The new Company Law has revised the registered capital system to a limited duration paid-in capital system, reflecting a legislative focus on maintaining sufficient company capital and protecting creditor interests. To address issues arising from equity transfers under the former subscription system that resulted in unfulfilled capital contribution obligations, article 88 stipulates that if the transferee fails to make full and timely capital contributions, the transferor shall bear supplementary contribution liability.
However, the implementation of this provision has sparked extensive debate in both academic and practical circles regarding its retroactivity. This article reviews the discussions and conclusions of the National People’s Congress and the Supreme People’s Court on this issue. It also analyses the mainstream judicial approaches and outcomes in handling historical shareholder capital contribution liabilities, based on four recently published guiding cases by the Supreme People’s Court.
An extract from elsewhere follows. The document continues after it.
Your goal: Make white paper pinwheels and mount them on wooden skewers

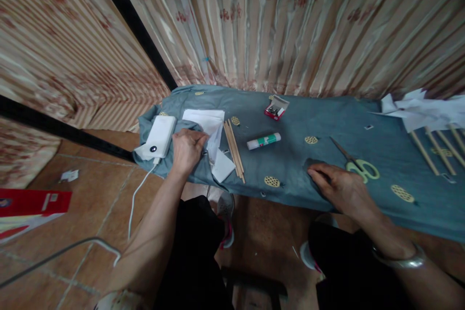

Retroactivity of article 88

Partner
Zhong Lun Law Firm
Article 88(1) of the new Company Law states: “Where a shareholder transfers equity with subscribed but unpaid capital contributions that have not yet reached the contribution deadline, the transferee shall assume the obligation to make such contributions. If the transferee fails to make full and timely contributions, the transferor shall bear supplementary liability for the unpaid contributions.”
According to article 4(1) of the Several Provisions of the Supreme People’s Court on the Retroactivity in the Application of the Company Law of the People’s Republic of China: “For civil disputes arising from legal facts that occurred before the implementation of the Company Law, where the applicable laws or judicial interpretations at the time did not provide regulations but the Company Law does, the following situations shall apply the provisions of the Company Law: (1) Where a shareholder transfers equity with unpaid capital contributions that have not yet reached the contribution deadline, and the transferee fails to make full and timely contributions, the determination of the capital contribution liabilities of the transferor and transferee shall apply article 88(1) of the Company Law.” This provision explicitly grants retroactivity to article 88(1) of the new Company Law.
Following the implementation of the new Company Law, courts across the country have widely accepted cases seeking to hold former shareholders liable for supplementary capital contributions. Under article 88(1), numerous former shareholders who had transferred their equity were brought into litigation and held liable, without distinguishing whether the equity transfer was made with the intent to evade capital contribution obligations.
This judicial practice triggered widespread discussion about how to balance the interests of historical shareholders and creditors in such cases. In response, the Legislative Affairs Commission of the Standing Committee of the National People’s Congress publicly issued a review opinion, stating that article 88(1) of the new Company Law does not meet the conditions for retroactive application.

Associate
Zhong Lun Law Firm
On 24 December 2024, the Supreme People’s Court issued an official reply, clarifying that article 88(1) of the Company Law applies only to equity transfers with unpaid capital contributions occurring after 1 July 2024.
For disputes over capital contribution liabilities arising from equity transfers conducted before 1 July 2024, where the contribution deadline has not yet expired, courts are instructed to handle such cases fairly and justly in accordance with the principles of the previous Company Law and other relevant laws. This means that equity transfers conducted before the implementation of the new Company Law are governed by the old law, not article 88(1).
Clarification under the old law
On 27 December 2024, four new cases involving historical shareholders’ capital contribution liabilities were added to the court case database. These cases provide clearer judicial reasoning on such issues under the old law, presenting both affirmative and negative perspectives. They establish that historical shareholders who maliciously evade capital contribution obligations through equity transfers are legally required to bear supplementary contribution liabilities.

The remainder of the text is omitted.